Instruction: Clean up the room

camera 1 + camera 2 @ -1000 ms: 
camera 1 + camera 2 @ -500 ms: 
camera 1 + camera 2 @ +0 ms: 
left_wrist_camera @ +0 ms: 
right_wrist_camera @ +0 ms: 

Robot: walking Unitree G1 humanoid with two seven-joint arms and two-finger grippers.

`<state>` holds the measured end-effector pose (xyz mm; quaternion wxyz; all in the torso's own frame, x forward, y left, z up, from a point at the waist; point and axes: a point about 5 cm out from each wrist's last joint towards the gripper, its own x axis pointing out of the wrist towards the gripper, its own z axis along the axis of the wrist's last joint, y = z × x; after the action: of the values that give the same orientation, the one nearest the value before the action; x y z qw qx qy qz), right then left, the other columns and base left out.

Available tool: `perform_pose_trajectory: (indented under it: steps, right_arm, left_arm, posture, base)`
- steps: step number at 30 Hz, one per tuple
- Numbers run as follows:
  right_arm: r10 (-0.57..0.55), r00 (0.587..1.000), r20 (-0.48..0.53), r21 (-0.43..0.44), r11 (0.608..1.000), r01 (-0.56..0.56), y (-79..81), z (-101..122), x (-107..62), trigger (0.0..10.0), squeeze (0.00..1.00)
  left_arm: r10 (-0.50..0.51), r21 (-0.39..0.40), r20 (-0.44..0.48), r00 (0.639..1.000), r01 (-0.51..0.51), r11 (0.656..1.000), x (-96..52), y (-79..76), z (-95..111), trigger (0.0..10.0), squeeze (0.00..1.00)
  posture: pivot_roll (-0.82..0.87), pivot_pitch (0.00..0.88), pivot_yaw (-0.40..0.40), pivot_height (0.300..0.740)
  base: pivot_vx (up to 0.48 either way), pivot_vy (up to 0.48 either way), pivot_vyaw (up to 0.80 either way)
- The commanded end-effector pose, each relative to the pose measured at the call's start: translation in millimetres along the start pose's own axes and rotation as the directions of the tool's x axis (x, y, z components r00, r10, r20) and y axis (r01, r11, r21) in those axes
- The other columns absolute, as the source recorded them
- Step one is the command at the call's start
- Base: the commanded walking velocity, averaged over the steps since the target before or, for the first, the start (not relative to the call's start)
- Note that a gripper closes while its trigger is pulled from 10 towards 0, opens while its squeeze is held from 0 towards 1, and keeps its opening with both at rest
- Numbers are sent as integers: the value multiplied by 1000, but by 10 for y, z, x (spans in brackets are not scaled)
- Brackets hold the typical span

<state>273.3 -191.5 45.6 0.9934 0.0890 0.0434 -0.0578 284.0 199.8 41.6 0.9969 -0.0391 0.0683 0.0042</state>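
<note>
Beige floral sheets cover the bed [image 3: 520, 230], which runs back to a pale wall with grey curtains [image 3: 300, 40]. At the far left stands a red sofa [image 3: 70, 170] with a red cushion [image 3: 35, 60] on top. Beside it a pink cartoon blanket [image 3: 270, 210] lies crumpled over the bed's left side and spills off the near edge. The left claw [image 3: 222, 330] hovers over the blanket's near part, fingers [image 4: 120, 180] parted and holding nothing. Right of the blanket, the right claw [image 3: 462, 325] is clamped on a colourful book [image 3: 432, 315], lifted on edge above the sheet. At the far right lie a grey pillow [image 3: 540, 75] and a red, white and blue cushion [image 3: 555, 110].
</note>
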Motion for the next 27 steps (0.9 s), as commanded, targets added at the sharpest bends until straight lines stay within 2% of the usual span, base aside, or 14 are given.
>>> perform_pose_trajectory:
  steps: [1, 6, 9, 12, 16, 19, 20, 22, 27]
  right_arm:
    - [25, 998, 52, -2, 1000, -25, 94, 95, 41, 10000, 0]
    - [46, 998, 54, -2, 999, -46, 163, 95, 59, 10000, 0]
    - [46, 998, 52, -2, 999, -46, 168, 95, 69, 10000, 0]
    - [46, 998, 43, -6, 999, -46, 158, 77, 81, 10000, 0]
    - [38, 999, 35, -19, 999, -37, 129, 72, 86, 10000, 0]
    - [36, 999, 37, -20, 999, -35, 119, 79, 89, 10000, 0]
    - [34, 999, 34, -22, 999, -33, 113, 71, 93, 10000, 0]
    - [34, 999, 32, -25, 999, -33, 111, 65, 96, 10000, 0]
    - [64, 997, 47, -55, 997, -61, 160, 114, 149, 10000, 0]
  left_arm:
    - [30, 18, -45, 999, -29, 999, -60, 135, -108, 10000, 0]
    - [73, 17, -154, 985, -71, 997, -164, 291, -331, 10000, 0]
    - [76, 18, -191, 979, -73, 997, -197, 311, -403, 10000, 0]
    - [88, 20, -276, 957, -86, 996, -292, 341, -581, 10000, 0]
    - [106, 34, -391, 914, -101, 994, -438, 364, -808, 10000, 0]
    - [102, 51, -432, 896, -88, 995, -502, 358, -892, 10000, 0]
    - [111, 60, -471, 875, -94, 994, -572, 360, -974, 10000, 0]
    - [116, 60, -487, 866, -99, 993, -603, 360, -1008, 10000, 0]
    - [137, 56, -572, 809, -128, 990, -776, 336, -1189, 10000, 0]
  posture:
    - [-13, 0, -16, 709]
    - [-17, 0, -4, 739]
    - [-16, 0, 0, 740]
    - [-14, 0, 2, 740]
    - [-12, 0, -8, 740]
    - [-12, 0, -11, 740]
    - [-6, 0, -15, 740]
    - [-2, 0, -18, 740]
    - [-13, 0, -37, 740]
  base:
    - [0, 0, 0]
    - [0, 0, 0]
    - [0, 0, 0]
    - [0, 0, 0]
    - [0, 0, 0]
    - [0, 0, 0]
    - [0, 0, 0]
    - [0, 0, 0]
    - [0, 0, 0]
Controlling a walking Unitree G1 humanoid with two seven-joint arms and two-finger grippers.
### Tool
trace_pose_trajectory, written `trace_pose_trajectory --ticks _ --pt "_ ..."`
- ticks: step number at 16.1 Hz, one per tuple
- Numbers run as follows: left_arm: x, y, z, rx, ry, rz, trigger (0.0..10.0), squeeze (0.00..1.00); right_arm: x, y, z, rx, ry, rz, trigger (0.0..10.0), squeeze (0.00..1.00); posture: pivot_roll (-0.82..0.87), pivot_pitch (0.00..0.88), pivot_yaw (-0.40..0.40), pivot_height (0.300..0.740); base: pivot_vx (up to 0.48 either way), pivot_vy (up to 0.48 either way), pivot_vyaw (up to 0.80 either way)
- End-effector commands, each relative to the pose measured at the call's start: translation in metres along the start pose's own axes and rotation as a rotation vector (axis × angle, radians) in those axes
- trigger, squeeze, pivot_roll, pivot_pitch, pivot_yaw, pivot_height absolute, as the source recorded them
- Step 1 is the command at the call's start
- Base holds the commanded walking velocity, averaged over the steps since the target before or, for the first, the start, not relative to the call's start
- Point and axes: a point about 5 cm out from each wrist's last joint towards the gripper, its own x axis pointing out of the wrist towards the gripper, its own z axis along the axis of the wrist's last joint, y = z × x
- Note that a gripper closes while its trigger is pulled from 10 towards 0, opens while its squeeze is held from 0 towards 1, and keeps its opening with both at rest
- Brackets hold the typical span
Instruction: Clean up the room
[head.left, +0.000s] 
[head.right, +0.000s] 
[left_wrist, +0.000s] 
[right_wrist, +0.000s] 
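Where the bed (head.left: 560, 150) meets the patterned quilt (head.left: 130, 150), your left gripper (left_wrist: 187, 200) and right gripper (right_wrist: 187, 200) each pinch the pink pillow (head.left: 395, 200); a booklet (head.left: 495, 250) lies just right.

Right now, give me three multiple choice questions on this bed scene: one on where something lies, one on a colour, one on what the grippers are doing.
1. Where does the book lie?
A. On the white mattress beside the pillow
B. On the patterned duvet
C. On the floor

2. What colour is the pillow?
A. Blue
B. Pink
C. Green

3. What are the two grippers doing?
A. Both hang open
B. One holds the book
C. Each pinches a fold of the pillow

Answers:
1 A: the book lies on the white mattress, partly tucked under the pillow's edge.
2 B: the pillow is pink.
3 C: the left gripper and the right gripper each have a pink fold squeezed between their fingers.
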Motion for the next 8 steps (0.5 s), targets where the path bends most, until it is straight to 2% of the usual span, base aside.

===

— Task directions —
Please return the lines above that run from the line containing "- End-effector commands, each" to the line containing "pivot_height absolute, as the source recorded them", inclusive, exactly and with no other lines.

— Answer area —
- End-effector commands, each relative to the pose measured at the call's start: translation in metres along the start pose's own axes and rotation as a rotation vector (axis × angle, radians) in those axes
- trigger, squeeze, pivot_roll, pivot_pitch, pivot_yaw, pivot_height absolute, as the source recorded them

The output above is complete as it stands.